Il est en détention depuis le 29 juin
Scandaleux réquisitoire de 10 ans de prison contre le journaliste français Christophe Gleizes en Algérie
Le parquet de Tizi Ouzou, en Algérie, a requis, ce mercredi, 3 décembre, dix ans de prison contre le journaliste français Christophe Gleizes. Il avait été condamné le 29 juin à sept ans de prison. Auparavant, il était sous contrôle judiciaire depuis le 28 mai 2024. Il était poursuivi pour « apologie du terrorisme » et « possession de publications dans un but de propagande nuisant à l’intérêt national ». C’est un scandale ! D’autant plus que le motif d’accusation est une aberration ! Il lui est reproché des contacts "répréhensibles" pour les autorités algériennes à partir de 2021 alors qu'il les a eu en 2015 et 2017.
Par Karim Maloum
Publié le 3 décembre 2025

Avant sa condamnation, le 29 juin dernier, Christophe Gleizes était sous contrôle judiciaire depuis le 28 mai 2024.
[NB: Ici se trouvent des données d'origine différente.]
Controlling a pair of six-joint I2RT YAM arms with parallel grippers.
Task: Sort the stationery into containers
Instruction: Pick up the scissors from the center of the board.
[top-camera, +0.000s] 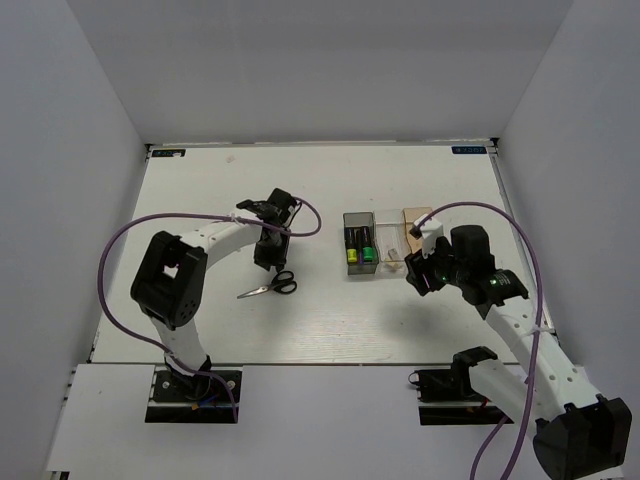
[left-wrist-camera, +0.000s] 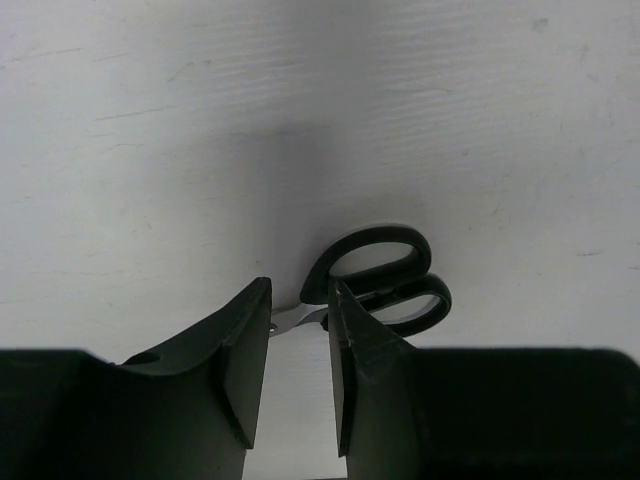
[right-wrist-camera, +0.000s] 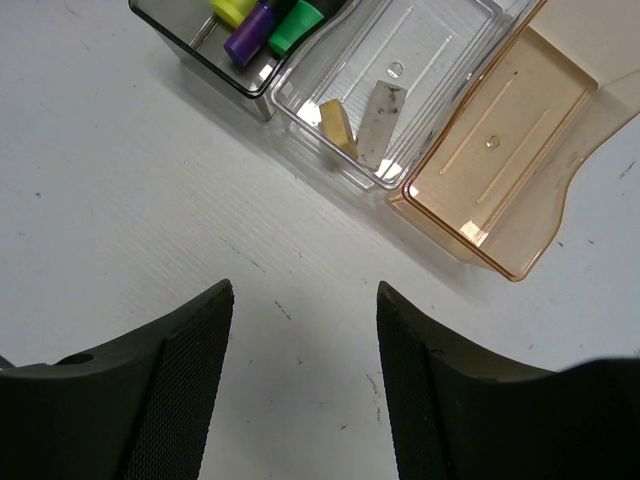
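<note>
Small black-handled scissors (top-camera: 271, 287) lie flat on the white table, left of the containers. My left gripper (top-camera: 268, 262) hangs just above them, open. In the left wrist view its fingertips straddle the scissors (left-wrist-camera: 375, 272) near the pivot, with the steel blade showing in the gap of the left gripper (left-wrist-camera: 298, 300). The dark container (right-wrist-camera: 190, 35) holds the yellow, purple (right-wrist-camera: 245, 38) and green highlighters. In the clear container (right-wrist-camera: 450, 40) lie a tan cube (right-wrist-camera: 338, 126) and a grey block (right-wrist-camera: 378, 120). The tan-orange container (right-wrist-camera: 500, 170) holds nothing. My right gripper (right-wrist-camera: 305, 292) is open over bare table in front of the containers.
The three containers (top-camera: 385, 243) stand joined in a row at centre right of the table (top-camera: 320, 330). White walls close off the back and both sides. Purple cables loop off both arms.
</note>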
Dix ans de prison. C’est le réquisitoire prononcé, ce mercredi 3 décembre, par le parquet de Tizi Ouzou, en Algérie, à l’encontre du le journaliste français Christophe Gleizes. Il avait été condamné, le 29 juin, en première instance, à sept ans d’emprisonnement. Auparavant, il était sous contrôle judiciaire depuis le 28 mai 2024.
À découvrir
Christophe Gleizes s’est rendu en Algérie notamment pour un sujet sur un club de football emblématique de la Kabylie, la JSK (Jeunesse sportive de Kabylie), le plus titré d’Algérie et un des plus titrés d’Afrique. Et il s’est vu accusé d’« apologie du terrorisme » et de « possession de publications dans un but de propagande nuisant à l’intérêt national ».
Christophe Gleizes « n’a rien à faire en prison »
Les accusations frappant le journaliste Christophe Gleizes sont basées sur des contacts avec un dirigeant de la JSK qui serait membre du MAK (Mouvement pour l’autodétermination de la Kabylie), organisation classée comme terroriste par les autorités algériennes depuis 2021. Une aberration chronologique flagrante puisque les contacts du journaliste avec le dirigeant de la JSK remontent à 2015 et 2017, plusieurs années avant que le MAK ne soit considéré comme une organisation terroriste.
Christophe Gleizes «n’a rien à faire en prison, il n’est coupable que d’avoir exercé son métier de journaliste sportif et d’aimer le football algérien», avait déclaré fin octobre Thibaut Bruttin, directeur général de Reporters sans frontières. «Nous devons expliquer aux magistrats d’appel qu’un journaliste ne fait pas de politique», « n’est pas un idéologue », « pas un activiste », a souligné Me Daoud avant l’audience.